Each and every line of the data must appear exactly as given.
● ● ● ● ● ● ●
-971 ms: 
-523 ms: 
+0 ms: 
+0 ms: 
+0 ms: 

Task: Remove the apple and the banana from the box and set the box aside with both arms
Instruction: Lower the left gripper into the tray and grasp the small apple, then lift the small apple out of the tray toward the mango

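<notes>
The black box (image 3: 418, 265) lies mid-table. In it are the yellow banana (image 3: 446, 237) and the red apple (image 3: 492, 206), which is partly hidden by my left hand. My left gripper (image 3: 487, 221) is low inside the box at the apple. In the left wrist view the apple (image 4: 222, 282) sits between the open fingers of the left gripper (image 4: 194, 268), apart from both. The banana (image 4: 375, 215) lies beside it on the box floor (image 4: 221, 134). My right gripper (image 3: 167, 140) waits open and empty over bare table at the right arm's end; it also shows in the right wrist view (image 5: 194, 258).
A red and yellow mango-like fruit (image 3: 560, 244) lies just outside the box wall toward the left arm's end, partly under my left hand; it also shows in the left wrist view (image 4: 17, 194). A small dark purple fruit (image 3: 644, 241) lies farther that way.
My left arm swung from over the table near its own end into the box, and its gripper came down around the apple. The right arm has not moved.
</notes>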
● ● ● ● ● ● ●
Your solution:
-971 ms: 
-523 ms: 
+0 ms: 
+0 ms: 
+0 ms: 

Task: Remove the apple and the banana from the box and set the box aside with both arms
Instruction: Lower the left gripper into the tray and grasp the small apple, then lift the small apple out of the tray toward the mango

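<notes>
The black box (image 3: 418, 265) lies mid-table. In it are the yellow banana (image 3: 446, 237) and the red apple (image 3: 492, 206), which is partly hidden by my left hand. My left gripper (image 3: 487, 221) is low inside the box at the apple. In the left wrist view the apple (image 4: 222, 282) sits between the open fingers of the left gripper (image 4: 194, 268), apart from both. The banana (image 4: 375, 215) lies beside it on the box floor (image 4: 221, 134). My right gripper (image 3: 167, 140) waits open and empty over bare table at the right arm's end; it also shows in the right wrist view (image 5: 194, 258).
A red and yellow mango-like fruit (image 3: 560, 244) lies just outside the box wall toward the left arm's end, partly under my left hand; it also shows in the left wrist view (image 4: 17, 194). A small dark purple fruit (image 3: 644, 241) lies farther that way.
My left arm swung from over the table near its own end into the box, and its gripper came down around the apple. The right arm has not moved.
</notes>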

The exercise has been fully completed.